Texas School Board Debates ‘Pro-Islamic’ Bias in Textbooks

Members weigh demanding changes in way books portray Muslims, Christians

It appeared that Texas had finished battling over textbooks — with social conservatives winning a clear victory in May — but the Texas State Board of Education is taking up another explosive curriculum question: Are Texan youth being fed a sugar-coated version of Islam while Christianity is unfairly taken to task for its sins?

At a three-day meeting that started Wednesday, the board is scheduled to consider a resolution that would require it to reject textbooks that it determines are tainted with teaching “pro-Islamic, anti-Christian half-truths and selective disinformation,” a bias that it argues is reflected in current schoolbooks.

“I think our documentation clearly shows that the bias is there,” said Randy Rives of Odessa, who drafted the resolution. “And we feel that it was not done on accident.”

The discussion comes as Americans’ distrust of Islam is on the rise, possibly as a result of a bitter controversy over the proposed construction of a mosque near “Ground Zero” of the Sept. 11 terror attacks in New York City. A national poll released earlier this week by the Angus Reid polling firm found that a narrow majority of Americans holds a generally unfavorable opinion of Islam, with 45 percent saying it is a religion that encourages violence. By contrast, only one American in 10 believes that either Christianity or Judaism “encourages violence,” the poll found.

While proponents of the Texas textbook resolution insist that they merely want to provide balance, charges of Islamophobia are already being leveled.

The Texas Freedom Network, a liberal religion and education watchdog group, did a point-by-point analysis and rebuttal of the resolution, which it described as “ill considered” and “filled with superficial, misleading and half-baked claims designed simply to promote fear and religious prejudice.”

Texas speaks, publishers listen The sheer size of Texas’ textbook market means that the state’s requirements and sensitivities have considerable influence on what publishers produce.

That’s because Texas is the largest of about 20 “adoption” states that make decisions about textbooks at the central level — effectively dictating what some 4.7 million K-12 public school students in the state will read. That also means its textbook contracts are worth hundreds of millions of dollars.

“If you don’t play by the rules set by the state, you don’t play,” said Lorraine Shanley, a principal with the publishing consultant Market Partners International in New York. “So it’s not quite the same as being a trade book publisher where a store won’t take your books because they are too risqué.”

So publishers are likely to take heed when the school board seizes upon an issue like the teaching of Islam, said Dan Quinn, a spokesman for the Austin-based Texas Freedom Network, which opposes the resolution.

“Publishers take this kind of thing seriously and will do everything in their power — rewrite and revise — to make sure their book doesn’t become a hot button point of contention,” he said. “Publishers have Texas under the microscope.”
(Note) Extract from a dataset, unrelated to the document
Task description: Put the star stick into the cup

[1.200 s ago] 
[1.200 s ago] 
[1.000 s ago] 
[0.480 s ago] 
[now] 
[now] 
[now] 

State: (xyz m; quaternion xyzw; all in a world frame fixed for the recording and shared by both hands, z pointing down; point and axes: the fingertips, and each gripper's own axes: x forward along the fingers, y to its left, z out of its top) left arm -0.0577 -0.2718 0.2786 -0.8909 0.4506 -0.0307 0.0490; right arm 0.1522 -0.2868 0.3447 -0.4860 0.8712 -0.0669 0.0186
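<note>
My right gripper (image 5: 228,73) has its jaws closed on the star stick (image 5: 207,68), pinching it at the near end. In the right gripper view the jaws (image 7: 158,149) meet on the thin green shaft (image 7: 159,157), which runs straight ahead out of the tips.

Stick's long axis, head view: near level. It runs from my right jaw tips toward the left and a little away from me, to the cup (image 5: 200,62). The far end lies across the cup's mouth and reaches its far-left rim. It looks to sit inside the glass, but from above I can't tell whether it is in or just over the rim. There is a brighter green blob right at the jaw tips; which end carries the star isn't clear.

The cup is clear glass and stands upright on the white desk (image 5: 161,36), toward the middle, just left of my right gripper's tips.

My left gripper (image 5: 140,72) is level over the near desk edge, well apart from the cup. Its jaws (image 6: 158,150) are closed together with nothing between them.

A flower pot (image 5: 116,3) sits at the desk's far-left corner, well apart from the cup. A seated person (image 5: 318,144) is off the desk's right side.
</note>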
Rives, a member of the Odessa, Texas, school board who lost his bid for the GOP nomination in state board primaries earlier this year, was nonetheless able get his resolution on the agenda with support from the board’s powerful conservative bloc. He said he drafted it after conducting his own analysis of the textbooks, with the help of his wife and others.

Jihad ‘sanitized’ One of his supporters was board member Don McLeroy, a key player in pushing through changes to economics and history curriculum standards for public school students in May. Among those changes were provisions calling for curriculum to emphasize the importance of capitalism, raise doubts that the doctrine of separation of church and state is embedded in the Constitution and cover “the unintended consequences” of progressive “Great Society” legislation, affirmative action and Title IX, a 1972 act that mandated equal access to federally funded programs for girls, most notably for sports programs.

McLeroy said he believes that academic writers skew to the left politically and repeatedly denigrate the importance of Christianity in American culture.

“I think there is a bias,” he said. “How can we go forward as a great society unless the children know what the truth is?”